Totals: INMOTION RS Midnight scores 35, INMOTION RS scores 45.
Based on the scoring, the INMOTION RS is our overall winner. Between these two, the regular INMOTION RS is the one that actually makes sense: it gives you the full hyper-scooter experience without asking you to bankroll a vanity paint job, and it fits more neatly into the existing ecosystem of parts, advice and resale.

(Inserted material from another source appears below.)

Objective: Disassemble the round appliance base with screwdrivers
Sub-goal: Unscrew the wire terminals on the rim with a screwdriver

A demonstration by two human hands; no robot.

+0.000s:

The RS Midnight isn't a bad scooter by any stretch - it's the same beast in a darker coat - but once the novelty of the stealth look wears off, you're left wondering why you paid more for what amounts to a cosmetic tweak. If you're the kind of rider who values the ride itself over how the scooter looks leaning against a wall, the RS is simply the more honest, better-rounded choice. The Midnight will still plaster a grin across your face, but the RS does it while feeling just that bit more sensible in the long run.
That's our verdict when we try to stay objective – but hey, riding is mostly about emotions anyway, so pick the one that will make you look forward to your commute every single day.